El lugar, durante muchos años prácticamente aislado, tenía un encanto muy particular. En trámite de liquidación por mor de nuevos proyectos urbanísticos, es un valle formado entre el Onyar y las montañas de Palau y Montilivi (en cuyas laderas opuestas, invisibles, anida el flamante campus de la UdG y algunas de las urbanizaciones más opulentas de la ciudad). Un dulce valle repleto de retama y monte bajo, de bosques y campos de labranza, de huertos bien peinados y plantaciones de árboles madereros. Esta grácil naturaleza, formidablemente atacada estos días por las máquinas de la nueva carretera, anillaba el insólito vecindario en el que se han fundido en estos últimos 25 años la rusticidad más pura y las nuevas poblaciones inmigrantes. La mezcla empezó con la llegada de andaluces. Los niños de las Viviendas Barceló y los que habitaban en las casas de piedra formaron parte de la misma pandilla. Asistían a las mismas escuelas en Girona, correteaban por el bosque, recogían setas o moras o espárragos, destrozaban los nidos de los pájaros, robaban las peras o las cerezas de los huertos. La construcción de la variante de la N-II, a principios de los noventa, cambió bastante el panorama. Llegaba la modernidad. Parte de los bosques y tierras de labranza fueron afeitados para favorecer la herida asfáltica, muchos caminos rurales quedaron bloqueados y sobre el río Onyar se alzó un imponente viaducto. Visitando en aquellos años el lugar, contemplé con desolación las enormes cantidades de tierra roja, arcillosa, muy fértil, que las máquinas removían para dejar paso a la nueva carretera. Era domingo y los obreros no trabajaban. Al atardecer, unos cuantos tractores se acercaron a los montículos de tierra. Bajaron de ellos unos payeses y cargaron los remolques. Comprobé más tarde que enriquecían sus huertos con la tierra que el asfalto habría sepultado.

Precisamente, el año en que se construyó la variante de la N-II, las Viviendas Barceló se llenaron de africanos y desaparecieron las veteranas familias andaluzas. Durante un tiempo, las túnicas de las mujeres negras colorearon exóticamente el lugar hasta que, en un nuevo cambio repentino, fueron sustituidas por los austeros colores magrebíes. Desde entonces, la música arabe resuena por el valle y, en los atardeceres de verano, niñas y niños ríen o juegan en diversas lenguas con la misma ilusión de los niños andaluces y catalanes de la generación anterior. No puedo oír a los adolescentes: hablan con voz muy queda en grupos estrictamente masculinos hasta que la noche madura. También los hombres adultos salen a contemplar la noche con silenciosos ojos de antracita. Cerca de ellos pasea un solitario anciano con túnica y solideo blancos. Por las mañanas, cerca del río, encuentro, a veces, a las mujeres vestidas con túnicas de colores blancos o celestes. Los originales del lugar no se mezclan con ellos, pero tampoco les critican. Unos y otros están, a la vez, muy cerca y muy lejos. Aunque por poco tiempo. Joan, pequeño empresario que se arregló un chalecito a partir de una vieja casa de piedra, me contó el otro día, con una gran sonrisa, que dentro de unos meses el barrio cambiará de raíz, en cuanto culmine el desdoblamiento de la nueva carretera de Sant Feliu.
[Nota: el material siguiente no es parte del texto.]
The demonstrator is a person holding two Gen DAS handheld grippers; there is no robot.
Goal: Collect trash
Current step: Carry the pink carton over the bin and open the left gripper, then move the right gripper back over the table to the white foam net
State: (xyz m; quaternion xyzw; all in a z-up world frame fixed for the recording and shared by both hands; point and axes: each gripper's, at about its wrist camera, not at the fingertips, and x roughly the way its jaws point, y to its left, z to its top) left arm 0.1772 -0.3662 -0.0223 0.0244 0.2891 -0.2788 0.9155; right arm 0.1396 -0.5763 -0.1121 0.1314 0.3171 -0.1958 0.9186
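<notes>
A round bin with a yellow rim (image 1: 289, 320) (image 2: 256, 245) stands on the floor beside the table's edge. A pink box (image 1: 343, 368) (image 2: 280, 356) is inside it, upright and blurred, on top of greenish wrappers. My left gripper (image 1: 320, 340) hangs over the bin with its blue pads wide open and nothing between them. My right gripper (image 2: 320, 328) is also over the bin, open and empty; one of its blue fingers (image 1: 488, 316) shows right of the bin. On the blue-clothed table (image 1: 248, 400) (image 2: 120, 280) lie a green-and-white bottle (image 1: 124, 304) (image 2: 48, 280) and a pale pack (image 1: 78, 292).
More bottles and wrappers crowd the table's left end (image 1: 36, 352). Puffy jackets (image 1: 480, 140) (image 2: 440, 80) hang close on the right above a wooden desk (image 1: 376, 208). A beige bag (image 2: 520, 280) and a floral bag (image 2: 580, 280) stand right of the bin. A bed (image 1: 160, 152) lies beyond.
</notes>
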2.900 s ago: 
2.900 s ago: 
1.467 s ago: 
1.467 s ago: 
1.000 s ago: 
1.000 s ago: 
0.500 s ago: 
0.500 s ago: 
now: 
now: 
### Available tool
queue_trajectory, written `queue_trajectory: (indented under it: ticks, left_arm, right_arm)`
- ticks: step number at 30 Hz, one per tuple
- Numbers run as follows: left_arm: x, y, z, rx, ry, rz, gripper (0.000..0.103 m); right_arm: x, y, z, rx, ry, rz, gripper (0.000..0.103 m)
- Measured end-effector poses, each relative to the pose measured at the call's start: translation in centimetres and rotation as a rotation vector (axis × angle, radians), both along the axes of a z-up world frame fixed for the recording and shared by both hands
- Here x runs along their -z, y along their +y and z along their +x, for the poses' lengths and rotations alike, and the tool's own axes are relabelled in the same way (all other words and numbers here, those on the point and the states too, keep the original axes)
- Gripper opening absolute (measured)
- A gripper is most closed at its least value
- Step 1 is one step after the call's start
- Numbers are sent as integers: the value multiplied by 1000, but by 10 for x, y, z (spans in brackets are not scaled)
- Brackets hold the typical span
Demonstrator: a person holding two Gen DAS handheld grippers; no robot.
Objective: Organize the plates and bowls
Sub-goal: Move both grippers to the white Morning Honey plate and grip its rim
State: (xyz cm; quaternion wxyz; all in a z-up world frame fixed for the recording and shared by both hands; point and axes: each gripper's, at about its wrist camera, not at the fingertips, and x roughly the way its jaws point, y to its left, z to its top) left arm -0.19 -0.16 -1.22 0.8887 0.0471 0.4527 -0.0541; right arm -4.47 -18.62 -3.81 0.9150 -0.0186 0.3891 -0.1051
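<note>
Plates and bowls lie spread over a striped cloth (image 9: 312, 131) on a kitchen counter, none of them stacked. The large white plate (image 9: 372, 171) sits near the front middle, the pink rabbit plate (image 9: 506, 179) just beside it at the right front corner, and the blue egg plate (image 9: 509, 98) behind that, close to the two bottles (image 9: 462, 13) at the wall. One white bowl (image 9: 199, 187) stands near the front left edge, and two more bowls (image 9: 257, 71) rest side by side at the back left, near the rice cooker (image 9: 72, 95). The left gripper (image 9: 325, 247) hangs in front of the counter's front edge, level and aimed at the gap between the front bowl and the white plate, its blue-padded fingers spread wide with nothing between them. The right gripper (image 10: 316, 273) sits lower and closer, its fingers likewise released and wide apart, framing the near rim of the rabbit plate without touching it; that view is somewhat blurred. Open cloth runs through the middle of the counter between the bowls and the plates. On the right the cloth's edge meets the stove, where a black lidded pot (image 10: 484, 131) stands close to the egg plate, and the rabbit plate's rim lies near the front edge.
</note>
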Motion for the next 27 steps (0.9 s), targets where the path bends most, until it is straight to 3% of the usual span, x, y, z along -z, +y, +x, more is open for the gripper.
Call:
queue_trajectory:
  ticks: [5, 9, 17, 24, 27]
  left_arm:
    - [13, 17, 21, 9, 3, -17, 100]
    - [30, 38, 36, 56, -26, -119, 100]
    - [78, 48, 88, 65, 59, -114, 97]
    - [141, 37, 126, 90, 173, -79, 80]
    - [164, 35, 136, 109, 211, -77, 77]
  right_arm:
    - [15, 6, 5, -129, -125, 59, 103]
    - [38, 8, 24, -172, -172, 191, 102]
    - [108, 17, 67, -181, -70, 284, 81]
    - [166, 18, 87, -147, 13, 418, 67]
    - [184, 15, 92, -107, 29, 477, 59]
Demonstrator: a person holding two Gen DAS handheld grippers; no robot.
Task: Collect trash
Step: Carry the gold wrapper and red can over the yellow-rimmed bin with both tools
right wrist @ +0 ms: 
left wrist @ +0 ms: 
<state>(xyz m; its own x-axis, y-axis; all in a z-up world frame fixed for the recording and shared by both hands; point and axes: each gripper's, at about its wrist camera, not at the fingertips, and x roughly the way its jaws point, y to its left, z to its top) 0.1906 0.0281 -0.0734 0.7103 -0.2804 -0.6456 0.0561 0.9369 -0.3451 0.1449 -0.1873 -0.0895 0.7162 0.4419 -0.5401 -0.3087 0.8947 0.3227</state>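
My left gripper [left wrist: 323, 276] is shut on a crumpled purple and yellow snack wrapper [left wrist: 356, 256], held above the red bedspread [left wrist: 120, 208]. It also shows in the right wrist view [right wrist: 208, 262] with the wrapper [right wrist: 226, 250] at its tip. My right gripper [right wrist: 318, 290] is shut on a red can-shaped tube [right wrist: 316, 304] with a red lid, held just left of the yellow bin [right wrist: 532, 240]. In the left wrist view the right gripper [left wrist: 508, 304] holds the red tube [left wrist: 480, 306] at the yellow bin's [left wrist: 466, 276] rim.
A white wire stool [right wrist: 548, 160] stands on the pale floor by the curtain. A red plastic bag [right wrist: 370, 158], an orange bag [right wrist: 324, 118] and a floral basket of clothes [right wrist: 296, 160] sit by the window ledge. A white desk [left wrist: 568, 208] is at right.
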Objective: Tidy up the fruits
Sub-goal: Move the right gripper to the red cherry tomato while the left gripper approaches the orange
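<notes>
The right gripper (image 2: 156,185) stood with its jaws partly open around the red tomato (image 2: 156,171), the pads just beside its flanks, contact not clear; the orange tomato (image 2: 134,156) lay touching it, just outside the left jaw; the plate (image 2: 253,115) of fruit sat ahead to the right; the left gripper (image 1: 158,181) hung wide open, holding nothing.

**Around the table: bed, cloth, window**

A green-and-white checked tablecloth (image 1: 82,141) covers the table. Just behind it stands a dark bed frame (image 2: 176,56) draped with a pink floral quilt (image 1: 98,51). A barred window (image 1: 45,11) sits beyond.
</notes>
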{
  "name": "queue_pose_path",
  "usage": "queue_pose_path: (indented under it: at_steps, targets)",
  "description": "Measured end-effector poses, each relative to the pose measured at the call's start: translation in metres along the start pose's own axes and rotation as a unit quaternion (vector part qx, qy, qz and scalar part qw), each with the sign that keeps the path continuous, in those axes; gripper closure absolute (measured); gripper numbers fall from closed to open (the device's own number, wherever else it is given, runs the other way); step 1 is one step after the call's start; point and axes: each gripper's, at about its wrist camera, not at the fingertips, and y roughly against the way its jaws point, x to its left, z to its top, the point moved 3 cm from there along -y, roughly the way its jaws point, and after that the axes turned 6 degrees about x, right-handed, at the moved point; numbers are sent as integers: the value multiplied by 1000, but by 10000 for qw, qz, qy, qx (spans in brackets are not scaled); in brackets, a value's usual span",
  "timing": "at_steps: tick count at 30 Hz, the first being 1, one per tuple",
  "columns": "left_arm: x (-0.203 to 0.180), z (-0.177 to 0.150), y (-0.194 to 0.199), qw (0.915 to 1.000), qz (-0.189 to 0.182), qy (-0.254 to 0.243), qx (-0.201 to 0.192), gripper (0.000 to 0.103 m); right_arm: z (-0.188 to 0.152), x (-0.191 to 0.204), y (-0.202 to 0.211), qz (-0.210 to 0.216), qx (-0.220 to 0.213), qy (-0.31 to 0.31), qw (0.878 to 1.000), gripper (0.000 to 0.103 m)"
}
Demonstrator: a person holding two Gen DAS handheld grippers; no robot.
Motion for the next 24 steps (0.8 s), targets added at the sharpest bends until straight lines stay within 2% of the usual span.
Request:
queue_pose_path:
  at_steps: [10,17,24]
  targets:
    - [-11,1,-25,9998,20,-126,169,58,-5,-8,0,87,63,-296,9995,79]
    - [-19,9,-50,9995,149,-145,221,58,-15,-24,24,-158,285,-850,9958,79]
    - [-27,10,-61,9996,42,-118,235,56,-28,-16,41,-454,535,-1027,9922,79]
Se urbanizará el valle, la Universidad creará un parque tecnológico y se rumorea que en los campos de trigo van a construir un pequeño campo de golf. Entonces, las Viviendas Barceló serán derribadas y este enclave periférico se volverá pijo. Los magrebíes y los negros, como sucedió con los andaluces, buscarán un verdadero suburbio. Al otro lado del río, a lo mejor, allí donde Girona pierde no sólo el nombre sino también la dignidad.